Finalmente una posizione chiara sulle trivellazioni in mare: NO all’ampliamento della Vega

Riconoscimento per il lavoro del Circolo “Il Carrubo” di Legambiente Ragusa.

Plauso di Legambiente al ministro Costa per il no definitivo all’ampliamento della piattaforma petrolifera Vega nel Canale di Sicilia

“Con decreto ministeriale ho approvato la decisione della Commissione Via Vas e abbiamo dato valutazione negativa per 8 pozzi petroliferi nel canale di Sicilia, accanto alla piattaforma Vega, tra le più impattanti” scrive Sergio Costa su Facebook”.

“Siamo davvero soddisfatti – commenta il presidente di Legambiente Stefano Ciafani – che il procedimento autorizzativo del progetto di ampliamento della piattaforma petrolifera Vega sia stato chiuso con un no definitivo, respingendo l’istanza avanzata da Edison ed Eni, come avevamo chiesto formalmente al ministro anche con una mia lettera di un mese fa.
Da tanti anni, infatti, l’associazione, con i suoi circoli, è impegnata a denunciare questa vicenda del tutto paradossale e i rischi rappresentati dalla deriva petrolifera a terra e in mare in Sicilia, come in Basilicata in Val d’Agri dove oggi le indagini si sono concluse con l’arresto del responsabile del Centro oli di Viggiano”.
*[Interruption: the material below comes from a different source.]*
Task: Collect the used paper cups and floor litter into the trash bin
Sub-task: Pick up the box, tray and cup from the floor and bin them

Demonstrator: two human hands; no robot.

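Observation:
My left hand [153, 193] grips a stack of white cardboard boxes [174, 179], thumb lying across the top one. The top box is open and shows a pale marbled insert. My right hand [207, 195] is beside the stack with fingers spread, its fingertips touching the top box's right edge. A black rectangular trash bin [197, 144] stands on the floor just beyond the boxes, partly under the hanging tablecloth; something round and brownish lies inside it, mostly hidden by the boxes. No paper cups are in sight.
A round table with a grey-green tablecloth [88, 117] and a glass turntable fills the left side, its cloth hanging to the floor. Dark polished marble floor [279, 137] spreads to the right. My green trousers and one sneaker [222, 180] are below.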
“Lo abbiamo fatto con il lavoro del comitato regionale e – dice il presidente di Legambiente Sicilia Gianfranco Zanna – del circolo “ Il Carrubo “ di Ragusa che ha scritto le osservazioni ai progetti di nuove trivellazioni in mare, contribuendo al rigetto del progetto di ampliamento della concessione Vega di Edison ed Eni e al diniego di nuove ricerche della Schlumberger, ma anche con il contributo dei circoli di Scicli e Pozzallo che hanno organizzato iniziative popolari contro ogni nuovo progetto petrolifero la scorsa estate al passaggio di Goletta Verde e nelle manifestazioni di piazza con gli studenti per lo sciopero mondiale sul clima promosso da Greta Thunberg”.